Exercise requirements: Check each line of the material that follows, and copy those holding the string "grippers".

Given data:
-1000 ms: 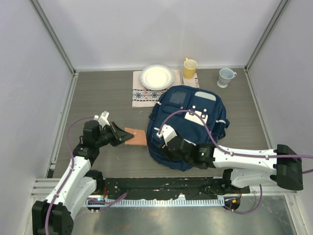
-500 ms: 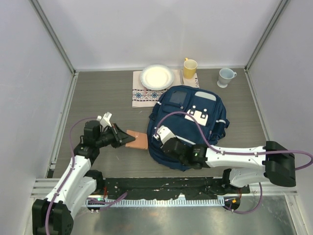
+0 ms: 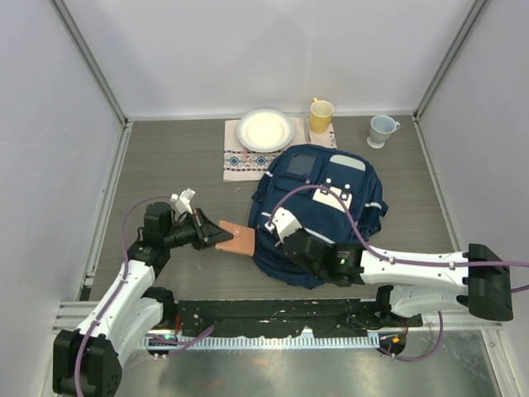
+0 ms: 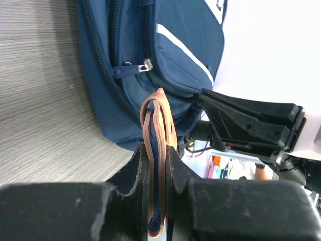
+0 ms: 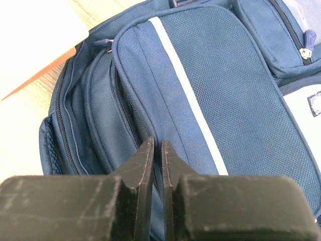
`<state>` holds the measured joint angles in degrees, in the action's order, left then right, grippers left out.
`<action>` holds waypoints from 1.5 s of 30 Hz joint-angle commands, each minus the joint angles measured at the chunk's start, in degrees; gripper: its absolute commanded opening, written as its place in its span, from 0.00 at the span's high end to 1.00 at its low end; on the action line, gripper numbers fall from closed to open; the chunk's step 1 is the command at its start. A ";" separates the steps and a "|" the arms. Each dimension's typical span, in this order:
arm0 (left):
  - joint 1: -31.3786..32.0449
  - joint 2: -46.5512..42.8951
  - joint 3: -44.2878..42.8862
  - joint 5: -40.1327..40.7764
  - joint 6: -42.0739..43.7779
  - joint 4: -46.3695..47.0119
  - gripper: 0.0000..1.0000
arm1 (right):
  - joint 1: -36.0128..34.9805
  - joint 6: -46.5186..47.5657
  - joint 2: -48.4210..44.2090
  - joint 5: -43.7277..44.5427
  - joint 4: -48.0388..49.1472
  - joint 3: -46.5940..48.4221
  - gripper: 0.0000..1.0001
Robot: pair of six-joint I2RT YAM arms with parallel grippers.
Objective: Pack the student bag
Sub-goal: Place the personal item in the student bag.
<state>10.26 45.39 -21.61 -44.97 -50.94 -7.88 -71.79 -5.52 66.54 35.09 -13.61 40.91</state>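
The student bag (image 3: 331, 198), navy with thin white stripes, lies flat mid-table. My left gripper (image 3: 216, 236) is shut on a tan leather folder (image 3: 240, 241) and holds it edge-up just off the table, its far end at the bag's left side. The left wrist view shows the folder (image 4: 159, 118) pinched between the jaws (image 4: 156, 150), with the bag (image 4: 165, 40) and its zip pull just beyond. My right gripper (image 3: 285, 240) rests on the bag's near left part. Its jaws (image 5: 156, 145) are shut on a fold of the bag (image 5: 210, 90) beside a zip line. The folder (image 5: 45, 45) shows at upper left.
A white plate (image 3: 265, 130) sits on a patterned cloth (image 3: 242, 159) at the back. A yellow mug (image 3: 321, 114) and a pale blue mug (image 3: 381, 130) stand further right. Grey walls close in the table on three sides.
My right gripper's jaws have closed on the bag's fabric. My left gripper has carried the folder a little rightwards, up to the bag's edge.
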 commanded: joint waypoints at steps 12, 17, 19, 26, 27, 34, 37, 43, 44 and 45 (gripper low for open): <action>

Exercise response:
`<state>` holds the measured joint angles in degrees, in the action's order, left then right, grippers left out.
Robot: pair of six-joint I2RT YAM arms with parallel grippers.

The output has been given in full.